CGI is an amazing tool that many
filmmakers wield like a digital Mjolnir,
creating worlds and creatures that take our breath away. Unfortunately
through the years some have used it as a scythe, slashing our dreams and
severing that muscle that connects our sexual pleasure organs to the
muscle that tells our mind we’re really good at using our sexual
pleasure organs. The result is oblivion.

So with that we bring you CHUD’s
latest glorious list. The twenty worst instances of CGI in movie
history. In no order. Well, except the order we decide to do them.

DAY FOUR
Brought to you by David Oliver

THE OFFENDER: X-Men Origins: Wolverine (2009)



THE
SCENE:
Wolverine vs. Fire Escape.  Logan’s search for the bad guys takes him to the Big Easy, where he encounters Gambit.  Of course there’s a misunderstanding and of course they end up fighting.  Gambit takes to a fire escape in an attempt to get away and Wolvie decides that he ain’t gonna let that happen.  So he calls upon his rarely-ever used mutant superpower of Tex Avery Berzerker Rage and quickly turns the fire escape into paper clips.  Had I known that Wolverine could do shit like that, I would have kicked much more ass on X-Men Legends I and II.

WHERE IT
ALL GOES WRONG:

Well, there were some other instances of  dodgy CGI in the film, most notably, the almost Roger Rabbit-quality claws in the bathroom scene.  But the fire escape scene is inspired in its ridiculousness.  Never in any bio, character description, wiki, or other reference material has it ever been mentioned that Wolverine could turn into The Mask.  In retrospect, I probably should have been concerned for Remy that Logan was going to ram a car muffler up his ass.
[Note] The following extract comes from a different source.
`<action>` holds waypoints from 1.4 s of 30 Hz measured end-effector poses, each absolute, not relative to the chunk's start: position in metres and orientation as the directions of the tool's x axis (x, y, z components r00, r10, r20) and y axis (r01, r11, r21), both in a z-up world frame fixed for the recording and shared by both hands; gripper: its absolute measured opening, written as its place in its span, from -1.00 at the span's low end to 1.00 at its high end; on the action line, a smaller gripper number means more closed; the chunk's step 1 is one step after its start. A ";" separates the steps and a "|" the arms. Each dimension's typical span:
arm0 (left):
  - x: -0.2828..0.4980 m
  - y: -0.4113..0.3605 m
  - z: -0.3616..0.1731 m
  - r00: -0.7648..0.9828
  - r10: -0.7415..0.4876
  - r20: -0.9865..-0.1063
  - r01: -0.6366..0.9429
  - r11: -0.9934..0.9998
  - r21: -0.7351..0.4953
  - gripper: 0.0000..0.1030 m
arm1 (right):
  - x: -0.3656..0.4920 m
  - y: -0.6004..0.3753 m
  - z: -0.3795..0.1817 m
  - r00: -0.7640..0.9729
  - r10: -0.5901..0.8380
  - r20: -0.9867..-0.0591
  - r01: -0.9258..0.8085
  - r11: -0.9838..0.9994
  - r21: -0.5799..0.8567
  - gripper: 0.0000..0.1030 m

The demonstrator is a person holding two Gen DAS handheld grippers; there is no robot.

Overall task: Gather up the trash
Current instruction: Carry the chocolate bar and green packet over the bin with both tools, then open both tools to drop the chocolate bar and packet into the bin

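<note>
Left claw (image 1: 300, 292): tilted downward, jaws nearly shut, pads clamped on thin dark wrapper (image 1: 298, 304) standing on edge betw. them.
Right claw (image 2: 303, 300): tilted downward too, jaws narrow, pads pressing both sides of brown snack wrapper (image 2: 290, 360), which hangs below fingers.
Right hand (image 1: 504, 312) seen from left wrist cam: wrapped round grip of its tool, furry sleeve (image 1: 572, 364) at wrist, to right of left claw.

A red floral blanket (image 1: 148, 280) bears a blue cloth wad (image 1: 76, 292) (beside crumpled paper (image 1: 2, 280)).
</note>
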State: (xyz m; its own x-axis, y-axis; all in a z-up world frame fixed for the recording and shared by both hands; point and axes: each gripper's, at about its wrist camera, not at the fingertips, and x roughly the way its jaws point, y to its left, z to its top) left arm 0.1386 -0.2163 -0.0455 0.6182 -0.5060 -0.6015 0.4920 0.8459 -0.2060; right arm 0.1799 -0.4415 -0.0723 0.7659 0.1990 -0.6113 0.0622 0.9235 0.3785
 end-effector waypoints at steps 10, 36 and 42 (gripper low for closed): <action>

HOW IT COULD  HAVE BEEN DONE PRACTICALLY: There were plenty of scenes where Wolverine’s use of the claws looked just fine.  He effectively sliced through doors, locks, sinks, concrete, Deadpools (Okay, on a side note, just how the blue hell was Wade supposed to have Hanzo swords up his arms?  Really?), etc.  Doubtful that Hugh Jackman could have safely pulled off hacking down a mock fire escape safely with practical claws.  So CGI was still probably the way to go here.  Just not bad CGI.  And certainly not cartoonish CGI.

HOW BAD
IS IT?
  Heh:


TORNADO CLAW!

IN
SUMMATION:
Where was Tex’s name in the visual effects section of the credits?  I certainly didn’t see it.